Despite this, the scale of surcharge increases has not been consistent with underlying fuel cost movements, raising questions around FSC setting mechanisms.
Market participants note that pricing responses vary widely between carriers. While fuel costs remain a primary driver, the relationship between cost increases and surcharge adjustments is not always transparent, particularly for customers facing sudden increases on previously contracted shipments.
The divergence also reflects broader shifts in airline fuel risk management. Over recent years, many carriers, particularly in the US, have reduced or exited fuel hedging programmes, increasing exposure to spot fuel price volatility. Others, including European and some Asian airlines, continue to hedge a significant portion of near term fuel consumption.
Cathay Cargo indicated that its hedging programme covers approximately 30 percent of the crude oil component and excludes refining margins, limiting its ability to offset recent price increases.
Current data suggests that FSCs are functioning not only as cost recovery mechanisms but also as flexible pricing tools.
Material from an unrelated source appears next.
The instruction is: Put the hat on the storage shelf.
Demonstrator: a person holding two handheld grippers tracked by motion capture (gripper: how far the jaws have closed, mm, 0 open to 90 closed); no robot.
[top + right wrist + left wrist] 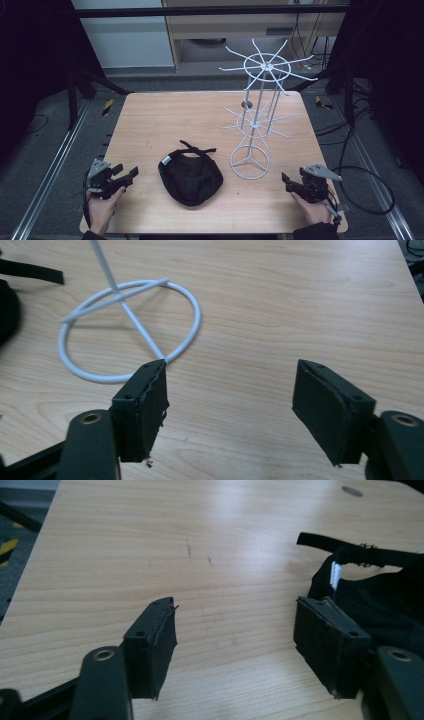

In stable market conditions, surcharge levels tend to converge across carriers. However, in periods of volatility, pricing strategies diverge sharply, reflecting differing cost structures, hedging positions, and commercial approaches.
With energy markets remaining volatile and airline risk strategies increasingly fragmented, further variation in fuel surcharge application is expected.
For shippers, the key challenge is no longer just tracking fuel prices, but anticipating how individual carriers will translate cost pressures into pricing.